02. Getting Started

Instructions

Follow the Udacity instructions to launch an EC2 GPU instance . Make sure you have installed the additional libraries described in the instructions for this project.

NOTE: YOU DO NOT NEED TO USE CONDA IN EC2. FOLLOW THE INSTRUCTIONS IN THE CLOUD COMPUTING SETUP LESSON TO CONFIGURE AN EC2 INSTANCE.

Steps 1-5 should be run in the EC2 instance.

  1. Clone the project GitHub repository, and navigate to the downloaded folder:
 git clone https://github.com/udacity/AIND-VUI-Capstone.git
 cd AIND-VUI-Capstone
  1. Download the appropriate subsets of the LibriSpeech dataset, and convert all flac files to wav format.
wget http://www.openslr.org/resources/12/dev-clean.tar.gz
tar -xzvf dev-clean.tar.gz
wget http://www.openslr.org/resources/12/test-clean.tar.gz
tar -xzvf test-clean.tar.gz
mv flac_to_wav.sh LibriSpeech
cd LibriSpeech
./flac_to_wav.sh
  1. Create JSON files corresponding to the train and validation datasets.
cd ..
python create_desc_json.py LibriSpeech/dev-clean/ train_corpus.json
python create_desc_json.py LibriSpeech/test-clean/ valid_corpus.json
  1. Start Jupyter: jupyter notebook --ip=0.0.0.0 --no-browser
  2. Look at the output in the window, and find the line that looks like the following:
Copy/paste this URL into your browser when you connect for the first time to login with a token: 
http://0.0.0.0:8888/?token=3156e...
  1. Copy and paste the complete URL into the address bar of a web browser (Firefox, Safari, Chrome, etc). Before navigating to the URL, replace 0.0.0.0 in the URL with the "IPv4 Public IP" address from the EC2 Dashboard. Press Enter.
  2. Click on vui_notebook.ipynb. Follow the instructions in the notebook.

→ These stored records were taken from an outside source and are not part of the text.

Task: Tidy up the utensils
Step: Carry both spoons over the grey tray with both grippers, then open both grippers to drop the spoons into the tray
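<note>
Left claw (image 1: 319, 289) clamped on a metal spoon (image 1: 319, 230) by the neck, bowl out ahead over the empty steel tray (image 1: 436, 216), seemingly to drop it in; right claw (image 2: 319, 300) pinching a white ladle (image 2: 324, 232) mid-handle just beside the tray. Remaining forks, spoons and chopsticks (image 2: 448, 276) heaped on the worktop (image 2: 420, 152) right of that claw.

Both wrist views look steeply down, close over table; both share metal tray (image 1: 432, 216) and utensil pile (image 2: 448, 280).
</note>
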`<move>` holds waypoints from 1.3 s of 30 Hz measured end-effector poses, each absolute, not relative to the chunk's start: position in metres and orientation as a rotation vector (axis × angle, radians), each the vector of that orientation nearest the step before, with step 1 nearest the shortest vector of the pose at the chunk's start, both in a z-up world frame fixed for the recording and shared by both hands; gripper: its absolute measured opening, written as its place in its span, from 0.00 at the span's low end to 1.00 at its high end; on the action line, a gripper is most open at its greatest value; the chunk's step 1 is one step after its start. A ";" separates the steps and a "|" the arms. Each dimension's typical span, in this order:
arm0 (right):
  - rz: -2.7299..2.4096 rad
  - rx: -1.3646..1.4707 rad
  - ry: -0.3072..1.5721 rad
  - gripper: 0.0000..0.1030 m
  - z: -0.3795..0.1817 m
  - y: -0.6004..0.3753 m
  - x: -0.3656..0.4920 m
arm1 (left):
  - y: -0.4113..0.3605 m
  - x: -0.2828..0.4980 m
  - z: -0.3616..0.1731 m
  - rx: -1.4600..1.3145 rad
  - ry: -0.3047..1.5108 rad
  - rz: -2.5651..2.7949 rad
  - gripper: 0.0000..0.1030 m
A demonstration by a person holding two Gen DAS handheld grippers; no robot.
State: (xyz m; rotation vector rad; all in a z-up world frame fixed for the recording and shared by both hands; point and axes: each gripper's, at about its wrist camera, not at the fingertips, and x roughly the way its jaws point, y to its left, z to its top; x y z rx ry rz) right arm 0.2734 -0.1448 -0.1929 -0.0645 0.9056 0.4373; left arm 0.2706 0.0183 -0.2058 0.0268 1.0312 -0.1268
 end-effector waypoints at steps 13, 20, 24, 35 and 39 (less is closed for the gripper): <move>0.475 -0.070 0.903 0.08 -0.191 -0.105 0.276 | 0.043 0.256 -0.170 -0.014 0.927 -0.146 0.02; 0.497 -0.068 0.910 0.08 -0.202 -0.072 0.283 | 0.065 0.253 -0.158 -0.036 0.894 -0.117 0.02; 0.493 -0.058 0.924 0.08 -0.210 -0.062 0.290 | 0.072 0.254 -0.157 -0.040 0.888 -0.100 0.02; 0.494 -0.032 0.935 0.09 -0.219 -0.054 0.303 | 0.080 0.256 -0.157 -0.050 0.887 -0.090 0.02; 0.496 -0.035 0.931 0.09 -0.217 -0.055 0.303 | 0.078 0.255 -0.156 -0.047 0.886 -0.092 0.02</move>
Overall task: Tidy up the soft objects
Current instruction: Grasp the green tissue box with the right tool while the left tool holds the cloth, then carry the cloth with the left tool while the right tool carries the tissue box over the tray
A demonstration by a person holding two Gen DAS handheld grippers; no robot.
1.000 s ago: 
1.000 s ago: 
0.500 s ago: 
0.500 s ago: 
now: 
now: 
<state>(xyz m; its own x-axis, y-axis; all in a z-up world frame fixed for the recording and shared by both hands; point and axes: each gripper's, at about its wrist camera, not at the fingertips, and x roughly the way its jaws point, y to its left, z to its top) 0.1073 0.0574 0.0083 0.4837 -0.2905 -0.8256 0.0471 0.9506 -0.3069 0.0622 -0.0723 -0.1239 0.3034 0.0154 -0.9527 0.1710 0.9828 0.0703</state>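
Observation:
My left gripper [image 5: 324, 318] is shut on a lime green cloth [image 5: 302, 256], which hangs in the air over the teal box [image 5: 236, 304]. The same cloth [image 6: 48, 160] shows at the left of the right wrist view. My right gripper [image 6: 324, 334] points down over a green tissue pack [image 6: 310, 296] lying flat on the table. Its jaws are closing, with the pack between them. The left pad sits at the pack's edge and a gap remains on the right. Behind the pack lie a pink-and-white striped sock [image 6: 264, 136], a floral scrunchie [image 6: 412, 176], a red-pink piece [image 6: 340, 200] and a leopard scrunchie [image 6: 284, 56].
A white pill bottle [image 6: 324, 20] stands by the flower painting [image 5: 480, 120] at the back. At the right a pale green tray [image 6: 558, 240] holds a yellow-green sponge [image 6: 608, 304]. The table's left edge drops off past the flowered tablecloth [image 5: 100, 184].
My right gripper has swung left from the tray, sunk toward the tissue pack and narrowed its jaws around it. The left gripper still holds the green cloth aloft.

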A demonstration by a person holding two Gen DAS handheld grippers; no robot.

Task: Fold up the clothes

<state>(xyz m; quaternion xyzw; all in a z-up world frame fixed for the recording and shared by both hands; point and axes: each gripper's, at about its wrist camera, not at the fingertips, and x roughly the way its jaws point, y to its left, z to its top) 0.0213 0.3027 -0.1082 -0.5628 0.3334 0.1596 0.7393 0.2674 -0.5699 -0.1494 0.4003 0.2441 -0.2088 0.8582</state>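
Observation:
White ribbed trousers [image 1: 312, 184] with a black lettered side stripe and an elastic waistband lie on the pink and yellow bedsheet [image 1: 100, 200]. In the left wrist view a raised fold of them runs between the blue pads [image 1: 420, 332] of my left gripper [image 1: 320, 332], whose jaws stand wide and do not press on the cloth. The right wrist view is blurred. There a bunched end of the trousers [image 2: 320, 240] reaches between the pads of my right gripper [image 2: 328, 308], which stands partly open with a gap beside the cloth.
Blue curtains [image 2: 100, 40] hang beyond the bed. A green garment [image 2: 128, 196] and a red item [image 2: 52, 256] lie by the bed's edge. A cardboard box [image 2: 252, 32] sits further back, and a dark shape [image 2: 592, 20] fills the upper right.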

(Optional) Instructions for Completing the Project on Your Local Machine

This project requires the power of a GPU to run efficiently. If you have your own local GPU that you wish to use for the project, please follow the instructions in the repository README to set up your environment. If you choose to run it in your own local environment, follow these steps.

Environment

  1. Clone the repository, and navigate to the downloaded folder.
 git clone https://github.com/udacity/AIND-VUI-Capstone.git
 cd AIND-VUI-Capstone
  1. Create (and activate) a new environment with Python 3.5 and the numpy package.
conda create --name aind-vui python=3.5 numpy
source activate aind-vui
  1. Install TensorFlow.
pip install tensorflow-gpu==1.1.0
  1. Install a few pip packages.
pip install -r requirements.txt
  1. Switch Keras backend to TensorFlow.
KERAS_BACKEND=tensorflow python -c "from keras import backend"
  1. Obtain the libav package.
sudo apt-get install libav-tools

Data

  1. Obtain the appropriate subsets of the LibriSpeech dataset, and convert all flac files to wav format.
wget http://www.openslr.org/resources/12/dev-clean.tar.gz
tar -xzvf dev-clean.tar.gz
wget http://www.openslr.org/resources/12/test-clean.tar.gz
tar -xzvf test-clean.tar.gz
mv flac_to_wav.sh LibriSpeech
cd LibriSpeech
./flac_to_wav.sh
  1. Create JSON files corresponding to the train and validation datasets.
cd ..
python create_desc_json.py LibriSpeech/dev-clean/ train_corpus.json
python create_desc_json.py LibriSpeech/test-clean/ valid_corpus.json

Notebook

  1. Start Jupyter:
jupyter notebook --ip=0.0.0.0 --no-browser
  1. Look at the output in the window, and find the line that looks like the following:
Copy/paste this URL into your browser when you connect for the first time to login with a token: 
http://0.0.0.0:8888/?token=3156e...
  1. Copy and paste the complete URL into the address bar of a web browser (Firefox, Safari, Chrome, etc). Press Enter.
  2. Click on vui_notebook.ipynb. Follow the instructions in the notebook.

NOTE: While some code has already been implemented to get you started, you will need to implement additional functionality to successfully answer all of the questions included in the notebook. Unless requested, do not modify code that has already been included.